Lately I have been thinking alot about water. An interesting thing about macromolecules is that they are slaves to their solvent well at least some people think so... This train of thought was pioneered by Hans Frauenfelder. I heard him give a talk a few years ago and he still uses an overhead projector. Water has structure. It is a bunch of H2O molecules interacting in specific patterns.
When people say H2O is water it bothers me because H2O is not water. H2O molecules interacting in a specific manner is water. Anyways, I was thinking about how this specific structure of water can be perturbed by proteins or ions or a number of things. They might be able to change the structure of water interactions enough that the water becomes a slave to the "solute" which is a slave the solvent. In such a case protein A in water near protein B they would both effect each others structure and conformational equilibrium due to each effecting the structure of water.
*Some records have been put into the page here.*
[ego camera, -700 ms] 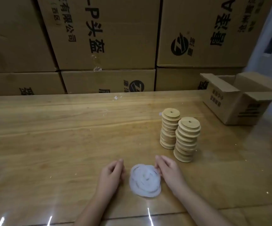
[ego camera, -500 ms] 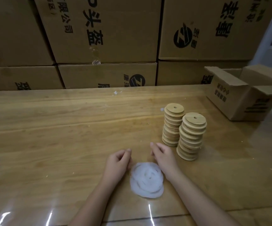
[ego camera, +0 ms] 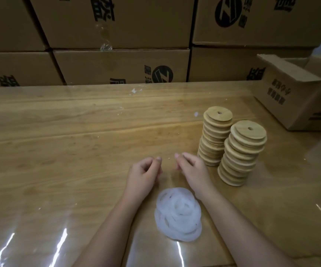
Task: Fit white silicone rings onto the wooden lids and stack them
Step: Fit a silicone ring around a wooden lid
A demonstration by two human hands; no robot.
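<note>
Grip unclear: left hand (ego camera: 144,175) and right hand (ego camera: 193,171) sit at lower centre, fingers curled, tips close together; whether they pinch a ring cannot be told. Stacked cartons (ego camera: 117,26) fill the top of frame. Bench (ego camera: 59,141) is glossy wood. Open box (ego camera: 290,99) at right edge. Two lid stacks (ego camera: 240,153) stand right of centre, no white visible on them, so likely none fitted yet and the whole job remains. Ring pile (ego camera: 178,214) lies between the forearms. Plastic scrap (ego camera: 135,90) far off. Nothing blocks the reach.

lid stacks (ego camera: 213,139): 2 | ring pile (ego camera: 178,214): 1 | hands (ego camera: 143,176): 2 | open carton (ego camera: 290,97): 1 | table (ego camera: 59,141): 1
</note>
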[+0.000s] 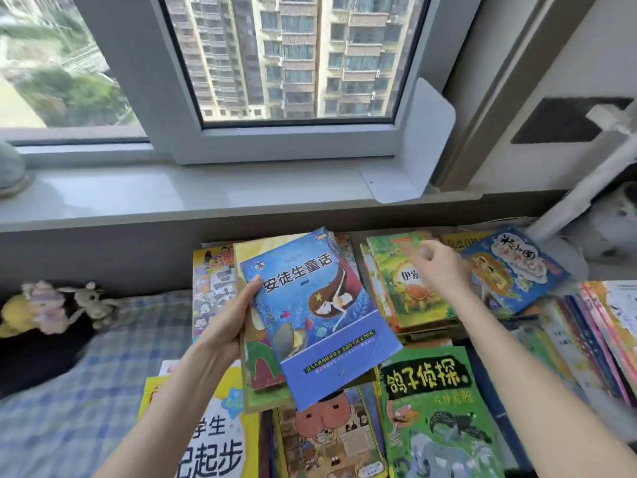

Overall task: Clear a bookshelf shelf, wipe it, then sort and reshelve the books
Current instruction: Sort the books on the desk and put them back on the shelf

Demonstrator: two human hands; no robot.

My goal is to understand if and how we can significantly alter the structure so that at a reasonable distance one molecule or protein say can effect the structure of water enough to effect the dynamics of another molecule.
What I am going to do is run some simulations with different concentrations of Sodium(Na) and Chloride(Cl) ions and see how it effects the structure of water and see if it does in a predictable way and also what concentrations are needed.
So initially I am having problems using GROMACS and I want full electrostatics but that requires turning off periodic boundary conditions... Hmmm What should I do? Well I did a run with just normal parameters except I extended the electrostatic and Van Der Waals cut-offs. I kind of see what I almost expected unfortunately.The pictures is just a few atoms from the simulation of 879 water molecules modeled using tip4p and 4 sodium ions and 4 chloride ions. You can see the sodium molecules in blue and water hydrogen in white and water oxygen in red. It's not that obvious but what you can notice in the picture if you look at the water molecules away from the sodium their Van Der Waals radii overlap but where the two sodium atoms are the closest the water molecules don't interact like the others forming a unique structure or unique interaction. The problem is if that the two sodium molecules are not relatively close this does not happen and I think it might be just because water is so awesome in its ability to rearrange in such a way that these molecules are only minor inconveniences. But it could also be because my box is essentially infinite in size due to periodic boundary conditions, which because there are "infinite" other simulations connected a water molecule never has to be without other interacting water molecules except when they directly interact with something you put in the system. My next step will be to remove the damn PBC.
This post has taken me a few days to try different simulation parameters and figure things out. Sorry. Will try and do more experiments when possible.